I read a lot of mystery stories. Old ones, new ones, ones set in times past and ones set it the future. A common thread is it is summer and a heat wave so crime is up. You hear this every spring from the Boston Police and the Mayor – we need to prepare for the combination of hot weather and school being out. So is this just an urban myth? Maybe not. A new study to be published in the journal, Science, was summarized in Sunday’s New York Times.
But researchers are now quantifying the causal relationship between extreme climate and human conflict. Whether their focus is on small-scale interpersonal aggression or large-scale political instability, low-income or high-income societies, the year 10,000 B.C. or the present day, the overall conclusion is the same: episodes of extreme climate make people more violent toward one another.
In a paper published this month in the journal Science, we [MARSHALL BURKE, SOLOMON HSIANG and EDWARD MIGUEL] assembled 60 of the best studies on this topic from fields as diverse as archaeology, criminology, economics, geography, history, political science and psychology. Typically, these were studies that compared, in a given population, levels of violence during periods of normal climate with levels of violence during periods of extreme climate. We then combined the results from those studies that concerned modern data in a “meta-analysis,” a powerful statistical procedure that allowed us to compare and aggregate findings across the individual studies.
We found that higher temperatures and extreme rainfall led to large increases in conflict: for each one standard deviation change in climate toward warmer temperatures or more extreme rainfall, the median effect was a 14 percent increase in conflict between groups, and a 4 percent increase in conflict between individuals.
The study went beyond the present day, back to the collapse of several civilizations: The Maya, Angkor Wat and the Akkadian in Syria. Climate appears to have played a role in the collapse of each.
Our findings held at very high levels of statistical confidence. To illustrate the consistency of the results: of the 27 quantitative studies we looked at that examined a link between temperatures and modern conflict, all of them found that higher temperatures were associated with more violence. This sort of pattern in the results was extremely unlikely to happen by chance. (Imagine trying to get 27 “heads” in a row when flipping a coin.)
What explains the strong link between climate and conflict? Different mechanisms are most likely operating in different settings, but the two most important factors appear to be aggression and scarcity. The aggression factor is intuitively easy to understand (again, recall summer in the city), and it probably underlies the finding that anomalously hot months have significantly higher crime rates in cities in the United States. As for scarcity, the logic is only slightly more complex. In low-income countries largely dependent on agriculture — like those in much of sub-Saharan Africa and parts of Asia and Latin America — when the rains fail and temperatures scorch, crops wilt and die. This leaves many people dangerously close to the edge of survival, which can lead to social strife and even civil war.

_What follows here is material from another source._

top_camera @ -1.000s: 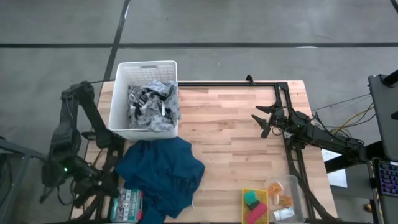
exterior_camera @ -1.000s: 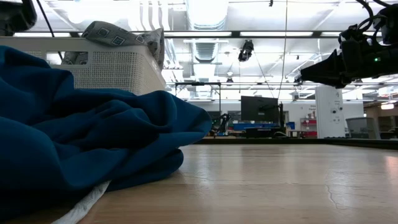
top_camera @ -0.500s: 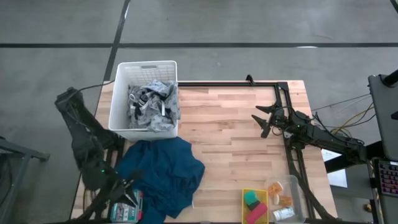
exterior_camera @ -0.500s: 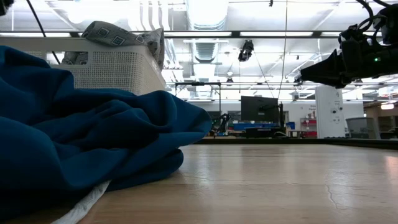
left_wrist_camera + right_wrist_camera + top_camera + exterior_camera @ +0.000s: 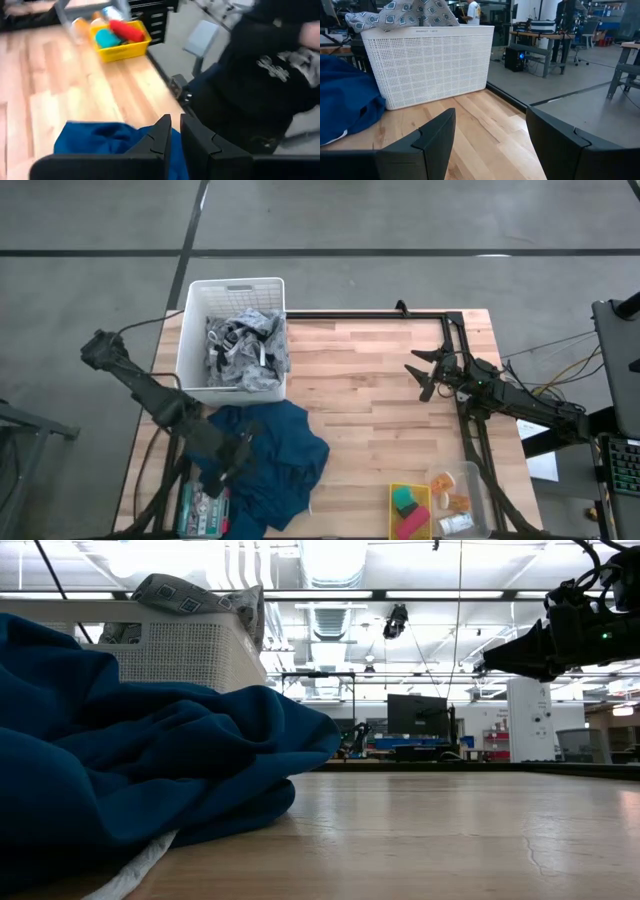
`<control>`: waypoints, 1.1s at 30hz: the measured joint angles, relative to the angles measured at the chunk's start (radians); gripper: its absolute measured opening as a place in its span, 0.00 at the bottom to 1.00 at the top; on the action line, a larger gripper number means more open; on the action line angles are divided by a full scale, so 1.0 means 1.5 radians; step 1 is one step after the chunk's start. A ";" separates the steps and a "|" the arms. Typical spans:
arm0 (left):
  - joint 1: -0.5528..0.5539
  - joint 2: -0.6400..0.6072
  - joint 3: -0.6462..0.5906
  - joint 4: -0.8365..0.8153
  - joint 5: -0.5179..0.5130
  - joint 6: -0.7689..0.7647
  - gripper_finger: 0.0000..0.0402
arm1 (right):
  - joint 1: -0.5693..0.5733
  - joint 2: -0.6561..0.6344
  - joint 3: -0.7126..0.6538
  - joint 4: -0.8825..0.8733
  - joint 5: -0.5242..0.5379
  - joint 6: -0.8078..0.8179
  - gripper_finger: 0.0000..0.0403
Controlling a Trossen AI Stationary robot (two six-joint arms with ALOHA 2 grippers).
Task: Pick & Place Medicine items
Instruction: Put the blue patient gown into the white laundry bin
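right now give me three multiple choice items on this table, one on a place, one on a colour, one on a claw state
1. Where does the white perforated plastic basket stand?
A. far left corner of the wooden table
B. near right corner
C. table centre

2. What colour is the crumpled cloth beside the basket?
A. red
B. dark blue
C. yellow

3. How does the right claw stand?
A. shut on a carton
B. open and empty
C. shut on the cloth

Answers:
1. A, the high view shows it at the far left corner.
2. B, the cloth is dark blue in the high and low views.
3. B, its fingers stand spread over bare wood in the right wrist view.
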 joint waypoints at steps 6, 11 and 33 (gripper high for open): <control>0.014 0.014 0.000 -0.006 0.020 -0.089 0.12 | 0.000 0.000 0.000 0.000 0.000 0.000 0.59; 0.015 0.034 0.000 -0.006 0.028 -0.134 0.12 | 0.000 0.000 0.000 0.000 0.000 0.001 0.59; 0.013 0.047 0.000 -0.045 0.062 -0.132 0.12 | 0.000 0.000 0.000 0.000 0.000 0.000 0.59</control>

So besides gearing up for more shootings, stabbings and homicides on the summer streets, what are the implications? The study concludes
Our findings help us better understand both the past and the present, but they are particularly important for what they imply about the future. Many global climate models project global temperature increases of at least 3.6 degrees Fahrenheit (2 degrees Celsius) over the next half century. Our results imply that if nothing changes, this rise in temperature could amplify the rate of group conflicts like civil wars by an astonishing 50 percent in many parts of the world — a frightening possibility for a planet already awash in conflict.
…
Decision makers must show an understanding that climate can fundamentally shape social interactions, that these effects are already observable in today’s world and that climate’s effects on violence are likely to grow in the absence of concerted action. Our leadership must call for new and creative policy reforms designed to tackle the challenge of adapting to the sorts of climate conditions that breed conflict — for instance, through the development of more drought- and heat-resistant agricultural technologies.
As we contemplate intervention in Syria and look at the increasing and never-ending violence in Africa, we also need to ask ourselves some questions about violence here at home. Will global warming lead to increased domestic violence? What do we do with this knowledge and all the guns on the streets? And will anyone pay any attention?
Related articles
- Rising temperatures and flaring tempers linked, says study (thehindu.com)
- Climate strongly affects human conflict and violence worldwide, says study (eurekalert.org)
- Cool heads likely won’t prevail in a hotter, wetter world (sciencedaily.com)
- Scientists say global violence could rise with global warming (upi.com)
I think more study is needed before one can draw any useful conclusions from this. It’s not clear if the cause is just “hot”, or “anomalously hot”, or perhaps “uncomfortably hot”, or rainy as the case may be….
If you read the article, it is a combination of what we would call “extreme” weather and heat and drought. So while I’m not certain of civs falling, I do think the connection of “ordinary” violence like homicide is pretty clear.
And isn’t it an ironic twist that the same guys promoting armed intervention spent most of last week celebrating the victory of non-violence?